Он увидел, что мне обидно (хотя я молчал) и тут уж стал открыто издеваться: «Чем богаты, тем и рады!». А там – все равно уж терять было нечего – я спросил его, почему он мою книгу «Страшный Париж» фактически отказался продавать в своем магазине, и отчего он не поместил мою статью о лингвистике и Библии в его «Вестнике РХД». Он говорит: «Вы плохо думаете о людях» (?!).
А я ему: «Не обо всех!»
Тут он вскочил и убежал, в сильно расстроенных чувствах. И свою сумку (впрочем, пустую) забыл. Не думаю, чтобы Москвин нарочно мне такое устроил. Это Струве от себя действовал, по поговорке «Жалует царь, да не жалует псарь».
Ведь я ему говорил: «Оставим в стороне расхождения в политике. Будем говорить, как два русских интеллигента.

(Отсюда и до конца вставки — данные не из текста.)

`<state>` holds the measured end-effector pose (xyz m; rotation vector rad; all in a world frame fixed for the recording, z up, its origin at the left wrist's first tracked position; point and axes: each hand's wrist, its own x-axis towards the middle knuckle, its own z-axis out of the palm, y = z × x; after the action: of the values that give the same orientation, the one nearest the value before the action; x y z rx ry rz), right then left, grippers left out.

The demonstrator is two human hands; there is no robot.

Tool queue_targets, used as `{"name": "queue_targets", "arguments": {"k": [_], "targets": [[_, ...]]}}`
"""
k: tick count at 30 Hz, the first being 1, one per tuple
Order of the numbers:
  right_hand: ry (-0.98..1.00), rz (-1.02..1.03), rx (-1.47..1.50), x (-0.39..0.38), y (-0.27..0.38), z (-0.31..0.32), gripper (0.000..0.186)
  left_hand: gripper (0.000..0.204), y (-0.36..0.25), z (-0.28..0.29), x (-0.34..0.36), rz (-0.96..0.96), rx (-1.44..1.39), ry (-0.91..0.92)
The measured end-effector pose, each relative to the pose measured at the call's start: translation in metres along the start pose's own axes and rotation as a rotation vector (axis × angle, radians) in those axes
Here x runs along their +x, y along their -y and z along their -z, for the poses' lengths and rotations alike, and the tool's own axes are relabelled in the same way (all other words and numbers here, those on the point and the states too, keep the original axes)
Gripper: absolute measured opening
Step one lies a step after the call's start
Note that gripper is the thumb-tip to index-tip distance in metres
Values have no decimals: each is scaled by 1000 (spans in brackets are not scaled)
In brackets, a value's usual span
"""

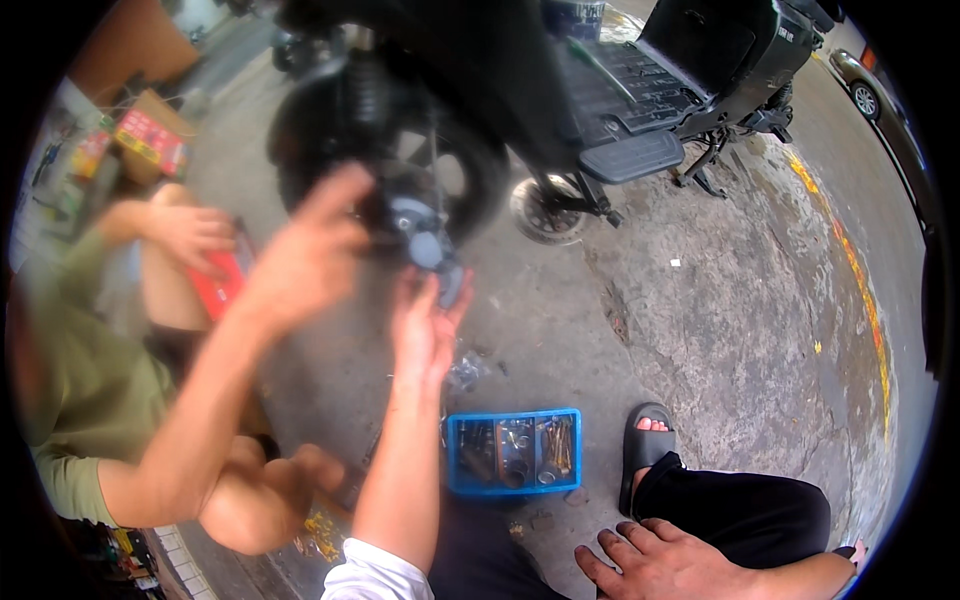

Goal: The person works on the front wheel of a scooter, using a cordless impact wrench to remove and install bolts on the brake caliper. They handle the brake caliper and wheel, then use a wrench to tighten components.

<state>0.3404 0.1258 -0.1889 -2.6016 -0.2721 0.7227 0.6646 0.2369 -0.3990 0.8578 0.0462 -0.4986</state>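
Observation:
My left hand (426, 335) reaches forward from a white sleeve. Its raised fingers are around the lower end of a lobed grey metal part (425, 250), which looks like a brake caliper. The part is beside the scooter's black front wheel (478, 165), and blur hides how it is attached. My right hand (665, 562) lies low on my black-trousered leg, fingers spread and holding nothing. A co-worker's blurred hand (310, 245) is close to the wheel, left of the grey part. That person's other hand (197, 238) rests by their knee, near a red object (222, 280).
A blue divided tray (513, 412) of sockets and small metal parts stands on the concrete. Near the scooter's footrest (632, 157) is a round metal disc (548, 210). A green-handled tool (600, 70) lies on the footboard. Cardboard boxes (152, 135) stand behind the squatting co-worker.

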Motion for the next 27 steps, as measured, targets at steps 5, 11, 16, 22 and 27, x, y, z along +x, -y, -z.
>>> {"name": "queue_targets", "arguments": {"k": [5,11,16,22,27], "targets": [[-3,3,-13,-1,1,-2,48,40,0,-2,-1,-3,-2,-7],[-6,-6,3,0,1,-1,48,42,3,0,1,3,-11,-16],[3,-7,7,0,2,1,48,42,4,4,3,5,9,-12],[3,-5,7,-1,2,1,47,42,5,5,2,9,51,-14],[-9,-4,8,-3,1,-1,47,40,5,3,1,39,31,15]]}}
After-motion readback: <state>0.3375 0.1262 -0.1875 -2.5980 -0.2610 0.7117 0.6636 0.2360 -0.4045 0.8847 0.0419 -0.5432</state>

Речь ведь идет о пользе для русской культуры, для России». Он только скептически ухмылялся. А уж насчет того, что мои научные работы могут иметь значение, – он только-только что не расхохотался.
Это лишь его работы важны, – где он Шкуро называет «генералом Гурко», сообщает, что Солоневич умер в Бразилии, Перелешин жил в Аргентине и массу другой ерунды в том же роде.